When I got on 94, I figured things would get easier since it is a more heavily traveled road and the interstates are generally well kept. For the first hour or so, I did not find any of those assumptions to be true. There are inclines, perhaps they could be called tiny hills on that route, and some of them had some ice on them. Once again, combine ice (complete lack of traction) with wind and unpredictable momentum vectors result. Of course, when those things happen, I’m thankful I have lots of MN driving experience and that I don’t have any heart conditions or complications. I ended up using 4-wheel drive, going about 40mph on 94 for a good while until conditions got better. It was an experience.
Eventually road conditions improved and I was able to set the cruise at 50mph and put the truck back in regular 2-wheel drive mode. Anything higher than that speed though did not feel stable with the unpredictable gusts of wind. When I eventually got off the interstate and on to the side roads, I still found my speed was noticeably limited.
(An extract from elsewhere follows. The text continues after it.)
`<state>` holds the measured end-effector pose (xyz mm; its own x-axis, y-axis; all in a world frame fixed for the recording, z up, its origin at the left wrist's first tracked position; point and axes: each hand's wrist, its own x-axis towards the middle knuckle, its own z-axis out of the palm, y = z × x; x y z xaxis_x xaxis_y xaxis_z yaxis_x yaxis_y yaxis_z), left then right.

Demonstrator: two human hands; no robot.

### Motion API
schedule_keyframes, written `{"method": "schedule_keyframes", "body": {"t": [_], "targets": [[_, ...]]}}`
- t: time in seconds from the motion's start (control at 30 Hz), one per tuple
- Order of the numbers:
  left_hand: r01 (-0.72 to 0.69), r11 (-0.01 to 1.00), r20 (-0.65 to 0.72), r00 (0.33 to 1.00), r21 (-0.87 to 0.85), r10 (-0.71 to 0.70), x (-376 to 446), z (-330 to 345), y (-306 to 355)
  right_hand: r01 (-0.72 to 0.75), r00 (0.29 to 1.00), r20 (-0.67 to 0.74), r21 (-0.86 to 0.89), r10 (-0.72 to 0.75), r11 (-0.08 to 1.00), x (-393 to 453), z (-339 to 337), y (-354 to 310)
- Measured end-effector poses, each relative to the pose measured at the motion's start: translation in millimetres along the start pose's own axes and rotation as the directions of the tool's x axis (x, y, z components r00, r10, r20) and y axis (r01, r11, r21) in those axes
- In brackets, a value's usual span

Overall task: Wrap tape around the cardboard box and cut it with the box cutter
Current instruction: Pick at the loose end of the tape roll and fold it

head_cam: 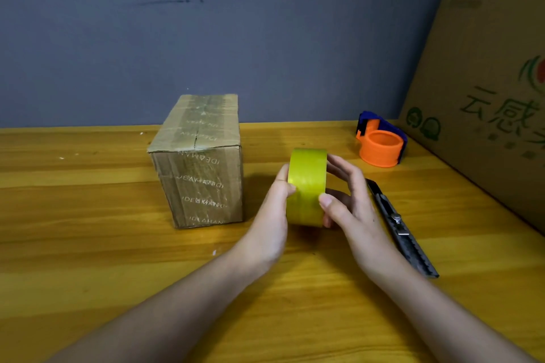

On one road in particular that runs straight north/south, I was being significantly blown about while traveling at 35mph.
This experience taught me a few things:
- My trailer is a sail (as expected).
- The weight distribution / sway bar kit is now the highest item on the to-be-installed list.
- I will no longer travel while winds are above 20mph with the current hardware configuration.
- I will continue saving for a heavier-duty truck.
I am very glad to have had the repair work done before I did this return trip home. The new front-end pieces helped with the steering consistency, and the removal of the stuck parking brake helped the truck glide more easily.
The WD/SBK (weight distribution / sway bar kit) should help with a couple items, but of course it’ll just help but not eliminate them. The weight distribution will help put some of the weight on the front axle of the truck instead of entirely being on the rear. This will help the truck “guide” the trailer instead of having the situation I have now where the “tail is wagging the dog”. The sway bar kit will also help the trailer be less affected by wind in general and therefore not push the nose of the truck to the left or right as it wanders about.
Tonight, I’m taking the night off. There’s been enough excitement and adrenaline for today. Tomorrow I’ll start work on figuring out the WD/SBK custom installation as well as the categorized and prioritized checklist of items to be loaded into the trailer. The planned departure date is Sunday, January 1st, 2017.